Hmmm... The Brazen Head... cask-conditioned, hand pumped ales... free food... name alluding to Friar Bacon and Friar Bungay (and reminiscent of one of my favorite books)... what's not to like? Indeed, what's not to like?
Three years ago, at about the same time the lovely Aunt Snow was kicking off her one-woman effort to bring beauty to the blogosphere, my friend Andy told me that his bar, Park Slope's Union Hall, was in danger of losing its liquor license. The land-use/landmarks committee of Brooklyn's Community Board 6 recommended that the NY State Liquor Authority not renew Union Hall's license. Community Board member Lou Sones (owner of the aforementioned Brazen Head), a guy with a clear-cut conflict of interest , and a couple of lunatic residents (one of whom called 911 to make a false report of dangerous overcrowding) were trying to shut down a business which employs forty persons (a business which occupies a formerly vacant store). Here's the video footage documenting the false alarm:
I had been going to the monthly Secret Science Club lectures since 2006, and had come to know Andy very well. Andy, to be concise, is a prince. I mean, he's a genuinely nice person (he has a positive quality of niceness, not merely an absence of meanness), and a hard-working, stand-up guy. When he told me about his problem with the Community Board, I said to myself, "Nobody fucks with a Friend of the Bastard, and expects the Bastard to sit on the sidelines." I wrote a letter to the Community Board, urging them to reconsider the decision of the land-use/landmarks committee:
7 March 2008
REDACTED, District Manager
REDACTED, Assistant District Manager
Community Board 6
250 Baltic Street
Brooklyn, NY 11201
Re: Union Hall, Park Slope
I am writing to urge you to support Andy and Jim of Union Hall in their efforts to renew their liquor license. Union Hall is not merely a bar- Andy and Jim run their establishment in the true tradition of the Public House. In a city in which most residents live in apartments with limited space, Union Hall functions as an additional living room for a diverse clientele. With its book-lined walls, bocce courts, and homey atmosphere, it’s the best living room in the borough. Even more significantly, it’s a living room that has hosted Nobel Prize winners, three of whom have been featured speakers at the monthly Secret Science Club lecture series.

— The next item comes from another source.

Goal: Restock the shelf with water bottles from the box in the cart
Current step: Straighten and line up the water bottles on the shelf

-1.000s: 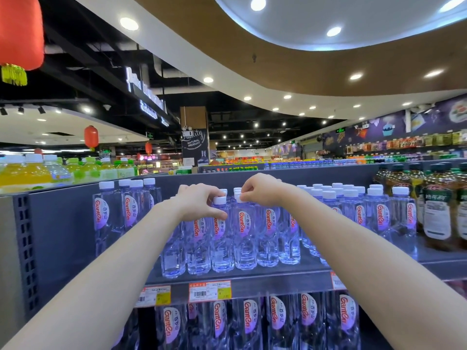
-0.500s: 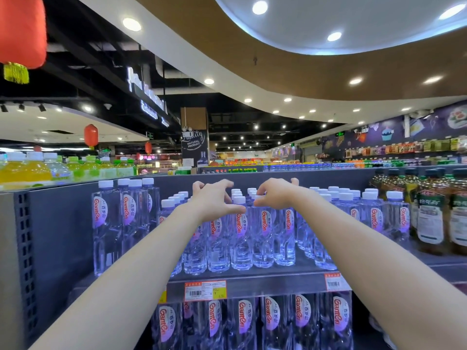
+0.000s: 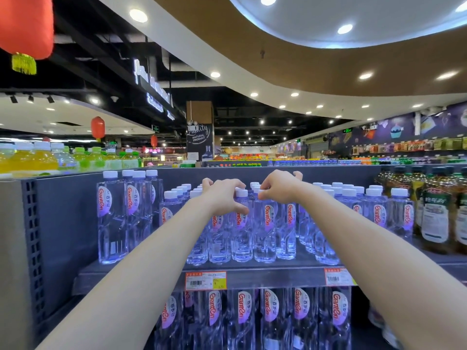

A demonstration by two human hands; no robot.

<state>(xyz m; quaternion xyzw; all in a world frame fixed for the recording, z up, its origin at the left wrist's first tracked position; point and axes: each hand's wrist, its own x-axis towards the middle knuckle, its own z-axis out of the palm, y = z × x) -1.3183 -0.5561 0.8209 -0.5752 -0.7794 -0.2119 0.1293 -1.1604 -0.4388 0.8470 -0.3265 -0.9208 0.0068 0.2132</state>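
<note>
My left hand (image 3: 223, 199) hovers, fingers (image 3: 235, 184) spread, over the water bottles (image 3: 374, 210) on the shelf (image 3: 273, 276). My right hand (image 3: 279, 185) curls its fingers onto one front bottle (image 3: 265, 223); whether they pinch it, I cannot tell.

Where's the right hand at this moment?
Head view, centre: the right hand is on top of the small water bottles on the top shelf, just right of the left hand.
</note>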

The Park Slope community is known for being dynamic and diverse. Union Hall reflects this dynamism and diversity. Artists, professionals, graduate students, tradespeople, all rub elbows at Union Hall, or engage in friendly competition in bocce matches and spelling bees. Andy and Jim, and their dedicated security and bar staff make it all possible, and it would be a great loss to Brooklyn if their vision, dedication, and hard work should all come to naught.
Very truly yours,
Big Bad Bald Bastard
I was visiting my mom in Virginia when the full community board meeting when the committee's decision was reversed and the board recommended that the license be renewed, but I was gratified to hear that the good guys won.
I live in the "tavern district" of the City of Yonkers, I can walk to a dozen bars in the space of five minutes. I look around my neighborhood and I realize that the bars saved the commercial strip. The area would have become a post-industrial moonscape if the bars hadn't opened in profusion. Would Park Slope have been better off with a vacant storefront rather than a well-run, eclectic bar?
Three years later, Union Hall is going strong, and Andy and Jim's Bell House, has transformed a vacant post-industrial space in a post-industrial landscape into a huge, attractive venue hosting a variety of activities and employing even more local residents. Happily, they don't have cranky, kooky neighbors to deal with at their new venue.
I don't have the figures, but they probably employ a hundred people at the three bars they own, and the panoply of events they host is quite varied. It would have been a goddamn crime if they had lost their liquor license, and had been unable to expand. After the whole kerfuffle was over, I told Andy, "You know you're living a righteous life when all of your enemies are weasels."
Brazen Head? They could be giving out free cask-conditioned ale by the gallon, but there's no way I'll set foot in a bar owned by a rat-fucking weasel. As much as I love beer, I hate evil mothers.